Leaving the pictures aside, write out the whole listing below exactly.

= Beginning of Section =

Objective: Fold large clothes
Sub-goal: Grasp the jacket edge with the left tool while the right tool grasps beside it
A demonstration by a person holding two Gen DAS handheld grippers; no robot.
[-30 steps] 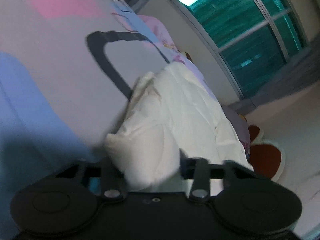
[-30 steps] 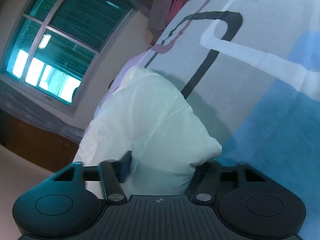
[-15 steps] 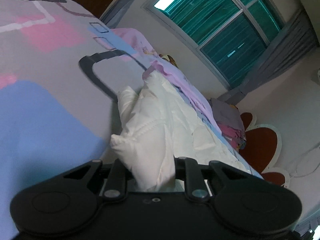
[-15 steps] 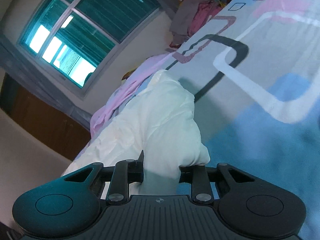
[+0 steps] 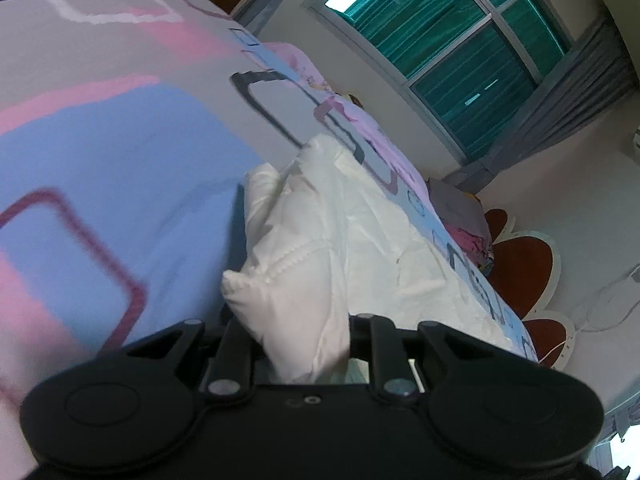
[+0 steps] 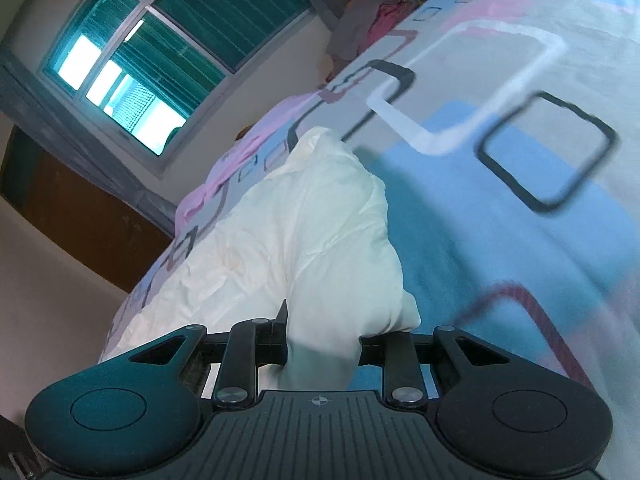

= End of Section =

Solution for this problem>
Objective: Fold large clothes
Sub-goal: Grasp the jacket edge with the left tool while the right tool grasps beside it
A demonstration by a person holding two Gen DAS handheld grippers; no robot.
[-30 steps] 
[-30 steps] 
[-15 steps] 
[-15 steps] 
[+0 steps] 
[+0 steps] 

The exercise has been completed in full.